Before we continue the exploration into security vulnerabilities of drive-through restaurants... Eric Lippert has returned from his holiday of pre-recorded posts on mind-bending C# trivia, and come out with a rather amusing analysis of airport check-in queue strategies, based on analytic queueing theory.

I’m comforted to know that I’m not the only one to go to town on analysis of everyday things.

And now, back to our regular programming...

Drive-through optimisation

Last time, I set the scene of a restaurant drive-through, with the hopes of illustrating how innocent optimisations can introduce security vulnerabilities if we’re not careful.

We forgot to do our threat modelling! Nobody stopped to ask the question “what are we changing? what does this affect? how could this compromise our security?”

The “null-order”

Let’s consider the “null-order”: An in-store customer reaches the head of the queue, walks up to the counter, and realises that she doesn’t have any money. The order transaction is safely aborted and the customer leaves. There is no need for the restaurant employee to enter the “null-order” in their computer because there is no order to be made, duh! (Note that the customer realised the lack of wallet before placing the order.)

Now lets consider a “null-order” for the drive-through interface: A customer joins the back of the queue and is (often, but not always) in a single-lane one-way traffic system, where the only way out is to drive through the whole system: past the order point, the pay window, and the delivery window. If the drive-through is busy, there will be other cars occupying this space so the driver is stuck — they cannot escape the pipeline.

When they realise they have no money (again, before placing the order) they will place a “null-order”. The employee will not enter the “null-order” into the computer because there is no order being made.

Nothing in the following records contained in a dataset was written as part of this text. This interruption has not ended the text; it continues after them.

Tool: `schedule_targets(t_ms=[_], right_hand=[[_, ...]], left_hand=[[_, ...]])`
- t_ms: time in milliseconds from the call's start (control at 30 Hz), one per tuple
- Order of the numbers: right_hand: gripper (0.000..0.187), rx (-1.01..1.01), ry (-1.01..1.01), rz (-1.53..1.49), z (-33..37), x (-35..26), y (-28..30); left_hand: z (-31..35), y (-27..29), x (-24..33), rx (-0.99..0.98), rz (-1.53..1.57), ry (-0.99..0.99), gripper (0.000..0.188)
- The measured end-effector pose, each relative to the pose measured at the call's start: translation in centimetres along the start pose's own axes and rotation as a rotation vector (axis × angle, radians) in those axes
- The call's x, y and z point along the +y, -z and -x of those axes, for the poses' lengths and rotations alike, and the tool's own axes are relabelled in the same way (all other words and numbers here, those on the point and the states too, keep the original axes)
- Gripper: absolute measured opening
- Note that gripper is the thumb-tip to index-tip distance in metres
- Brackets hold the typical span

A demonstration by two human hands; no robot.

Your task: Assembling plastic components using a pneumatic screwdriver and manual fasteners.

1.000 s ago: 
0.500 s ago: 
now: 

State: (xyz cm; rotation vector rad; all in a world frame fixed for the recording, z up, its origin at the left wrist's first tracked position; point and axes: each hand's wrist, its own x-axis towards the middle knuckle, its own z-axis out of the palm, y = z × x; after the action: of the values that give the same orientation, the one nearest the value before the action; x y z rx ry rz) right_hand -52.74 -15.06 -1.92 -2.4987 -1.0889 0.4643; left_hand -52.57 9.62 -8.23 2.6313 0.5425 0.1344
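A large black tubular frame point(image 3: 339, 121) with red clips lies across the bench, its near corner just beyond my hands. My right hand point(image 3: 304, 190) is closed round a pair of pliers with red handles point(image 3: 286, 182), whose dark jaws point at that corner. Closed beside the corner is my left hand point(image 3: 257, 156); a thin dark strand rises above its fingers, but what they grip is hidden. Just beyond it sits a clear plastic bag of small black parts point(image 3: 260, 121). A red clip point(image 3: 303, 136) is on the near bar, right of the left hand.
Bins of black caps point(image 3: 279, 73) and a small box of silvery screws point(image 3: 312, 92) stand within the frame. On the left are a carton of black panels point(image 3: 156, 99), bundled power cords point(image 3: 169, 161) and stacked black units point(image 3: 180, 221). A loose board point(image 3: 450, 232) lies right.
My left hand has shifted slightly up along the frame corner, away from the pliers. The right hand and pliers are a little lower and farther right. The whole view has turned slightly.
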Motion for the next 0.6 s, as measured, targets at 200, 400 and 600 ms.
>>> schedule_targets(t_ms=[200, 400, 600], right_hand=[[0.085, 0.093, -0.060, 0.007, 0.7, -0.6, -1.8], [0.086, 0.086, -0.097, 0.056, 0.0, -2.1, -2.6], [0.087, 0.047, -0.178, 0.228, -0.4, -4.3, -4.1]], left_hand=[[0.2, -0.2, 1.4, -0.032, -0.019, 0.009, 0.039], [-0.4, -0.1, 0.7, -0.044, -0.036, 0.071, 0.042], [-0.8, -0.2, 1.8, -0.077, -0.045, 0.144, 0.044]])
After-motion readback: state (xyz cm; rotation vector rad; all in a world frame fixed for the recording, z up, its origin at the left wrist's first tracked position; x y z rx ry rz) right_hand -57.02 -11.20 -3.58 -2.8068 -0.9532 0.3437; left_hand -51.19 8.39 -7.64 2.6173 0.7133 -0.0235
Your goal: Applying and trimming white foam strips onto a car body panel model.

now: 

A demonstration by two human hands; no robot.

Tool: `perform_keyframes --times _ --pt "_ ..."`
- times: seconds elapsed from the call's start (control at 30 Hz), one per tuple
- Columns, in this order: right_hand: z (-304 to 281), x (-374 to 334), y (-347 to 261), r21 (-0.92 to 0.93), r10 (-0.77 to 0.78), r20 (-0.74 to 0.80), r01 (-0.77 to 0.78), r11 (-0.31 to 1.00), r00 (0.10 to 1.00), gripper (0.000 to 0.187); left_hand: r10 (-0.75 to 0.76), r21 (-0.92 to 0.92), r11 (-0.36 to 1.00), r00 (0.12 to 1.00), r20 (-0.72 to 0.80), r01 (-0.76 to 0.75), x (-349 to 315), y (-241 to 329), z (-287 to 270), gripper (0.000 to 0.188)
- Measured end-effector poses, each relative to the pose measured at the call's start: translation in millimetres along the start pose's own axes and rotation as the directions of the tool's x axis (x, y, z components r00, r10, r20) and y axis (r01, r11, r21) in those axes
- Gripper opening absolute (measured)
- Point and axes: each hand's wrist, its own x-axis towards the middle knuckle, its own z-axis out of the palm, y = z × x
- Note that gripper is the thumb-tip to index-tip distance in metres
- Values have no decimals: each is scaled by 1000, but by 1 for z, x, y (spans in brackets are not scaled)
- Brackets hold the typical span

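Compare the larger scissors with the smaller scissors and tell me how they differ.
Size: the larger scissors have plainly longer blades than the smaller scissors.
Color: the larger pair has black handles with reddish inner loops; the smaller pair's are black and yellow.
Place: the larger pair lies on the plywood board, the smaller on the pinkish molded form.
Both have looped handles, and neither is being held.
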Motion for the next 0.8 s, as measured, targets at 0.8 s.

Duh! The customer wants to leave the queue at this point but she is stuck, so has to drive to the payment window. She must then execute a “null-payment” and explain to the cashier that no payment is necessary because no order was placed. Duh! No problem. Then the customer drives to the third window, staffed by an employee whose job is to deliver food to the cars as fast as possible, preferably with a smile.

The exploit

So what does all this have to do with security vulnerabilities of concurrent pipeline processing?

Well, one fun example of a non-software exploit is the fast-food drive-through free food scam:

1. Go to the drive-through of a fast-food restaurant and make sure there is someone behind you in the queue.
2. Don’t order anything (say you forgot to bring money).
3. Go to the pay window and say you didn’t order anything.
4. Proceed to the order pick-up window and collect the food that the car behind you is currently paying for.

Security specialist Bruce Schneier describes this in more detail and offers some solutions.

One solution

Continuing with my previous analogy: Since the order-point employee didn’t enter the “null-order” into the system (duh!) it didn’t get pushed onto the internal order queue. At that point the internal order queue was no longer synchronised with the physical queue of cars. Therefore, the cashier didn’t know she was expecting a “null-payment” from this customer, but this could be explained away by the customer. If the customer doesn’t also explain this at the order-delivery window they will be handed the order placed by the car behind (which is currently being paid for right behind them!)

By introducing this pipeline optimisation, we’ve suddenly introduced the need for the in-sore systems to be able to process a “null-order”, which sounded like a ludicrous idea for the in-store scenario, but is actually essential for keeping the drive-through queue synchronised with the internal order queue.

As I said before, security is a burden that you must carry through any refactoring, optimisations, or other changes; even those that seem unrelated.